_Exercise directions_: Report each line from the listing that the string "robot" appears in.
Top of Given information
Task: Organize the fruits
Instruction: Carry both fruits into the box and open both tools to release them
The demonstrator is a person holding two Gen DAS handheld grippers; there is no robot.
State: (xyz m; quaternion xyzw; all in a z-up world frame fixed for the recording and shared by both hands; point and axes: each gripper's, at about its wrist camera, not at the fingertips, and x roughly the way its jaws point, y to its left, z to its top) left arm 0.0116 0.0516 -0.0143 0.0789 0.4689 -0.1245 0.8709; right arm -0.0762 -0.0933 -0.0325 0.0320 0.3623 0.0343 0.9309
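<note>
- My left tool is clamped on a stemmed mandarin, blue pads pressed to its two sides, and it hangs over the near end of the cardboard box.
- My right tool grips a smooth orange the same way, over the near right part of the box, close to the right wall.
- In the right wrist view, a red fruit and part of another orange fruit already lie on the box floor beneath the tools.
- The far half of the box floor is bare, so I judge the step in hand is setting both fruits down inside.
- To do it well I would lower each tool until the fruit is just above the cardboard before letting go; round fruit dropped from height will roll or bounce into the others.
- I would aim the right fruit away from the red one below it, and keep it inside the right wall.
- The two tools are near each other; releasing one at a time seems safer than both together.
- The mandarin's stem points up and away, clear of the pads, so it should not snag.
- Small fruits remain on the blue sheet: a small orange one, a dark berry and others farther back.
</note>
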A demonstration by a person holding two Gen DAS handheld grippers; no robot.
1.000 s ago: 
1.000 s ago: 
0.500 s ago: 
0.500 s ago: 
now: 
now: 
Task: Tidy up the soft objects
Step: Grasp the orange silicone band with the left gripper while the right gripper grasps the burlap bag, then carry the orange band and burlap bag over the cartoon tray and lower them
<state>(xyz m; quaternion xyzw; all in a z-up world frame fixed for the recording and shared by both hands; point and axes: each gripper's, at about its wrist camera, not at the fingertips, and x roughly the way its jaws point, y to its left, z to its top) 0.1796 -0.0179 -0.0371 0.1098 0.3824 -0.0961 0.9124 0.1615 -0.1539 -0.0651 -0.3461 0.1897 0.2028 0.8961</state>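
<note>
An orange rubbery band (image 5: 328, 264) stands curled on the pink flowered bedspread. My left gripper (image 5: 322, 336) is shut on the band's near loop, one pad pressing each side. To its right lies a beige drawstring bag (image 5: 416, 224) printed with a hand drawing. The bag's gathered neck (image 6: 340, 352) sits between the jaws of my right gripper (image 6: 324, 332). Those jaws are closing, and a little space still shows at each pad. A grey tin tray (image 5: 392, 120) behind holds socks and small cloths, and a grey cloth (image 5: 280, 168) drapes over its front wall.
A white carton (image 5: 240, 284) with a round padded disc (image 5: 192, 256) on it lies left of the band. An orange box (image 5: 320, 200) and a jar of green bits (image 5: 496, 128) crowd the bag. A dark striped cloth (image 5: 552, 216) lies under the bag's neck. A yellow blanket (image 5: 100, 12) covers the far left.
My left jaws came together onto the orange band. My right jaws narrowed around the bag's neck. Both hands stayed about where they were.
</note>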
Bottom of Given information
_Answer for the task_:
The demonstrator is a person holding two Gen DAS handheld grippers; there is no robot.
A demonstration by a person holding two Gen DAS handheld grippers; no robot.

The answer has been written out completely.